Collected material =>
* * * * *
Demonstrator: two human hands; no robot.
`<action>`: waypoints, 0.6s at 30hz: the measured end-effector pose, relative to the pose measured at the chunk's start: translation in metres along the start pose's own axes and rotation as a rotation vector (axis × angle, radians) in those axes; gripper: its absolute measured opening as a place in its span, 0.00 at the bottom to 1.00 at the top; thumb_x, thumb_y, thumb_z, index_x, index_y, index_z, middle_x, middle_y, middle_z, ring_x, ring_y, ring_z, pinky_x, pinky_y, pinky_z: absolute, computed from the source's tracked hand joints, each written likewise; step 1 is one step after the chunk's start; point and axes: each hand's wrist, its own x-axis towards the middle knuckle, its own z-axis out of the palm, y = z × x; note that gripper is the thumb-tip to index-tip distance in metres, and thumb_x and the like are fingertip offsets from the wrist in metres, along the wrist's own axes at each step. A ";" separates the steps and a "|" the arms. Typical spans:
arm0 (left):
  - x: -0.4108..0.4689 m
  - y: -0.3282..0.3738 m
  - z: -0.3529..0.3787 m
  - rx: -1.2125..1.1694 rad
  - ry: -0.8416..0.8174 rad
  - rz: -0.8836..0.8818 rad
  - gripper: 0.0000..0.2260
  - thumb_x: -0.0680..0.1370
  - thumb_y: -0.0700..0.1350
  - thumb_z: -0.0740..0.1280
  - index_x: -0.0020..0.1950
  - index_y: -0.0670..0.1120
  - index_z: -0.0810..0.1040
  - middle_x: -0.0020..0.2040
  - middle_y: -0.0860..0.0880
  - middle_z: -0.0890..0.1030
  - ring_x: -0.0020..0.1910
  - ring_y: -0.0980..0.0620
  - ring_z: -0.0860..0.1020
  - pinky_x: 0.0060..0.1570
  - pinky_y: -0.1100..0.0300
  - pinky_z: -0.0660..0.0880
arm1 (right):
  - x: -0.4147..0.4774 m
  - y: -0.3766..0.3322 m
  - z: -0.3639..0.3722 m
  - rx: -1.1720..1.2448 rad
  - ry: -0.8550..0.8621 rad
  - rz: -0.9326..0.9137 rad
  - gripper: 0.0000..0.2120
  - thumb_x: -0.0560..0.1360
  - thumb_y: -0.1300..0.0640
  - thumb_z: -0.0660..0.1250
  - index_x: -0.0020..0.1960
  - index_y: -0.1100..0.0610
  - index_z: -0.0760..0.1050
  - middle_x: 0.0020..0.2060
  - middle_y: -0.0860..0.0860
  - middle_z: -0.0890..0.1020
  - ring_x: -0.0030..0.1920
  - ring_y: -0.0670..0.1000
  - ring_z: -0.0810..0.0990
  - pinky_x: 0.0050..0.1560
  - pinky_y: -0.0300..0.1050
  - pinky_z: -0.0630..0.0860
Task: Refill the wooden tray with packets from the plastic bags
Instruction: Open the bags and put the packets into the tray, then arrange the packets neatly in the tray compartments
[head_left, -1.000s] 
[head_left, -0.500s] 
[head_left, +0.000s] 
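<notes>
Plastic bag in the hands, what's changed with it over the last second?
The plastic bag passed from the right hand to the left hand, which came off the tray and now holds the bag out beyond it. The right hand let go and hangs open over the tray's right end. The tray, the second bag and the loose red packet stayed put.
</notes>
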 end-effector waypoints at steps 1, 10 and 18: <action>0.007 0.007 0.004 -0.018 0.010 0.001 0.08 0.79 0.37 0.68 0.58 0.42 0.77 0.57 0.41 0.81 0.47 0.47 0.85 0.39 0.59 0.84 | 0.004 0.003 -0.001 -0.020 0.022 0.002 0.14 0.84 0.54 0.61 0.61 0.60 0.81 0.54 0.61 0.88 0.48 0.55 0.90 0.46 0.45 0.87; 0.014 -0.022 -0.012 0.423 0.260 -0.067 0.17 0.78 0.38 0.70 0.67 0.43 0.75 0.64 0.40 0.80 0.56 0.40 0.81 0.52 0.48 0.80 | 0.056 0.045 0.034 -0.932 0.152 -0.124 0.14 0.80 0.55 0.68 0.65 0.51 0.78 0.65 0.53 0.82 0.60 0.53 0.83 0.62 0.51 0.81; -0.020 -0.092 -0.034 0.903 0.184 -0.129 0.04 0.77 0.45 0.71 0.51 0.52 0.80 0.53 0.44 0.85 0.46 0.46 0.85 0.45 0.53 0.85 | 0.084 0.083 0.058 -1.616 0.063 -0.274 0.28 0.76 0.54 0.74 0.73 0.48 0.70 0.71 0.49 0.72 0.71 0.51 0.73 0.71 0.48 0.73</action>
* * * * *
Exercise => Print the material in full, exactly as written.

Task response =>
Demonstrator: two human hands; no robot.
`<action>`: waypoints, 0.6s at 30hz: the measured end-effector pose, relative to the pose measured at the chunk's start: translation in metres along the start pose's own axes and rotation as a rotation vector (axis × angle, radians) in those axes; gripper: its absolute measured opening as a place in its span, 0.00 at the bottom to 1.00 at the top; thumb_x, thumb_y, thumb_z, index_x, index_y, index_z, middle_x, middle_y, middle_z, ring_x, ring_y, ring_z, pinky_x, pinky_y, pinky_z: absolute, computed from the source's tracked hand joints, each written likewise; step 1 is one step after the chunk's start; point and axes: each hand's wrist, its own x-axis towards the middle knuckle, its own z-axis out of the palm, y = z × x; note that gripper is the thumb-tip to index-tip distance in metres, and thumb_x and the like are fingertip offsets from the wrist in metres, along the wrist's own axes at each step. A ";" separates the steps and a "|" the arms. Typical spans:
arm0 (left):
  - x: -0.4108..0.4689 m
  - y: -0.3282..0.3738 m
  - z: -0.3529..0.3787 m
  - rx: -1.2125..1.1694 rad
  - ry: -0.8416..0.8174 rad
  - rz: -0.8836..0.8818 rad
  - gripper: 0.0000..0.2260
  - thumb_x: -0.0680..0.1370
  - thumb_y: -0.0700..0.1350
  - thumb_z: -0.0740..0.1280
  - index_x: -0.0020..0.1950
  - index_y: -0.0670..0.1120
  - index_z: -0.0810..0.1040
  - middle_x: -0.0020..0.2040
  - middle_y: -0.0860..0.0880
  - middle_z: -0.0890..0.1030
  - ring_x: -0.0020..0.1910
  - ring_y: -0.0980..0.0620
  - ring_z: -0.0860..0.1020
  - pinky_x: 0.0060..0.1570
  - pinky_y: -0.1100..0.0300
  - pinky_z: -0.0660..0.0880
arm1 (right):
  - x: -0.4147..0.4774 m
  - y: -0.3766..0.3322 m
  - z: -0.3639..0.3722 m
  - rx: -1.1720..1.2448 rad
  - ry: -0.8550..0.8621 rad
  - rz: -0.9326..0.9137 rad
  - gripper: 0.0000..0.2120
  - thumb_x: -0.0560..0.1360
  - thumb_y: -0.1300..0.0640
  - thumb_z: -0.0660..0.1250
  - index_x: -0.0020..0.1960
  - index_y: -0.1100..0.0610
  - index_z: -0.0760..0.1050
  - middle_x: 0.0020..0.2060
  - middle_y: -0.0860..0.0860
  - middle_z: -0.0890..0.1020
  - ring_x: -0.0030..0.1920
  - ring_y: -0.0670..0.1000
  - ring_z: -0.0810..0.0990
  - pinky_x: 0.0050..0.1560
  - pinky_y: -0.0300..0.1050
  - pinky_z: -0.0630..0.0860
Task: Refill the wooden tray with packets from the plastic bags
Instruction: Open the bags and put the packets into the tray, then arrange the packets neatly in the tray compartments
[head_left, -1.000s] 
[head_left, -0.500s] 
[head_left, +0.000s] 
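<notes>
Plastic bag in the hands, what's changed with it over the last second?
The plastic bag passed from the right hand to the left hand, which came off the tray and now holds the bag out beyond it. The right hand let go and hangs open over the tray's right end. The tray, the second bag and the loose red packet stayed put.
</notes>
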 end-effector waypoints at steps 1, 10 and 18: <action>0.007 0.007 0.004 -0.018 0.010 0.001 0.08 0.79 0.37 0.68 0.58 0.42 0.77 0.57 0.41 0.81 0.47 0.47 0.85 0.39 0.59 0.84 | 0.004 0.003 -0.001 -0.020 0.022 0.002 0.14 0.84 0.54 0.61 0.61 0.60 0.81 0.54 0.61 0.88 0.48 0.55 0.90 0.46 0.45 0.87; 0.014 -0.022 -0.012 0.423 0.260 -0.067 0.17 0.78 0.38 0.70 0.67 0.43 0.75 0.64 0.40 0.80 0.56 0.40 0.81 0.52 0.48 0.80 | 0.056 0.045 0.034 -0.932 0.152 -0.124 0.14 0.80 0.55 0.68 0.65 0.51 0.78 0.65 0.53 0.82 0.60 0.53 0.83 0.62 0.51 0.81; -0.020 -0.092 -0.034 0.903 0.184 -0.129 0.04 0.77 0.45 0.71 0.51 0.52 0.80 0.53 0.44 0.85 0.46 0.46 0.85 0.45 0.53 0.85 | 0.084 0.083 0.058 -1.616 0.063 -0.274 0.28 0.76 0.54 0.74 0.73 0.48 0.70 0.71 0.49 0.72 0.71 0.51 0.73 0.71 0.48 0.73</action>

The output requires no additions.